Officials opened the gates at 7 a.m., but some already had been waiting for hours in line. When the gates opened, it became a terrifying mob scene.

People threw themselves forward, screaming and pushing each other. A little girl's stroller was crushed in the stampede. Witnesses said an elderly man was thrown to the pavement, and someone in a car tried to drive his way through the crowd.

Police would not immediately comment on the number of or extent of injuries, though witnesses said they mostly had scrapes and bruises.

"It's rather strange that we would have such a tremendous response for the purchase of a laptop computer -- and laptop computers that probably have less-than- desirable attributes," said Paul Proto, director of general services for Henrico County. "But I think that people tend to get caught up in the excitement of the event -- it almost has an entertainment value."

Blandine Alexander, 33, said one woman standing in front of her was so desperate to retain her place in line that she urinated on herself.

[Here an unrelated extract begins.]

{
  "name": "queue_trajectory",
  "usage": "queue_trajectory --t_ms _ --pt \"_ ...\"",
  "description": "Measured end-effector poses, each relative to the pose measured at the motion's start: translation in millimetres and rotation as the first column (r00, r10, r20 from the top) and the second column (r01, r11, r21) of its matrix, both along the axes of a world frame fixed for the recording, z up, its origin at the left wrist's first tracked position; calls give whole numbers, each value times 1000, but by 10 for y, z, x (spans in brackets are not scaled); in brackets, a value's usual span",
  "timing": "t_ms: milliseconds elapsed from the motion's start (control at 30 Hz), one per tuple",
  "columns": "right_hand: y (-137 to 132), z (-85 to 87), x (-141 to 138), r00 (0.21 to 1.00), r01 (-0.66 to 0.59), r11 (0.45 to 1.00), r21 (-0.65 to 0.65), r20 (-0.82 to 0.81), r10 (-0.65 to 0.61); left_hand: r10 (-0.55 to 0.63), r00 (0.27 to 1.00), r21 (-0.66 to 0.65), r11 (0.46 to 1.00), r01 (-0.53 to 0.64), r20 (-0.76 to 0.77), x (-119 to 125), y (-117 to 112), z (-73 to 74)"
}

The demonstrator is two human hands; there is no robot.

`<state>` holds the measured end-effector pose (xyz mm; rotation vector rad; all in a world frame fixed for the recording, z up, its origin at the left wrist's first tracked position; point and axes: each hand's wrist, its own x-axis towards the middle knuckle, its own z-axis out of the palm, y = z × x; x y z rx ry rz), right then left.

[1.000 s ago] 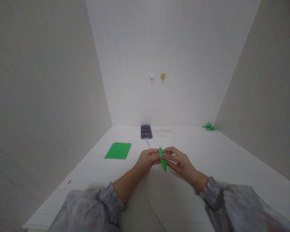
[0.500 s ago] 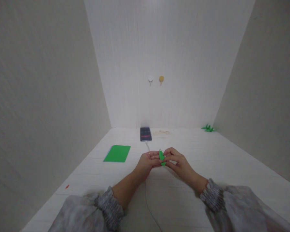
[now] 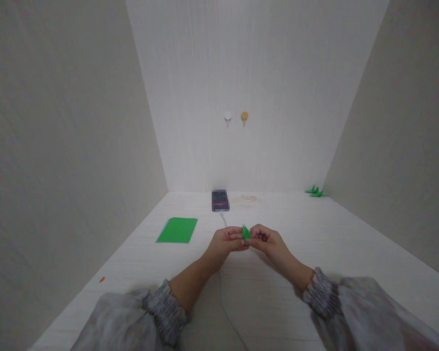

"I've never been in something like that before, and I never again will," said Alexander, who brought her 14-year-old twin boys to the complex at 4:30 a.m. to wait in line. "No matter what the kids want, I already told them I'm not doing that again."

Jesse Sandler said he was one of the people pushing forward, using a folding chair he had brought with him to beat back people who tried to cut in front of him.

"I took my chair here and I threw it over my shoulder and I went, 'Bam,"' the 20-year-old said nonchalantly, his eyes glued to the screen of his new iBook, as he tapped away on the keyboard at a testing station.

"They were getting in front of me and I was there a lot earlier than them, so I thought that it was just," he said.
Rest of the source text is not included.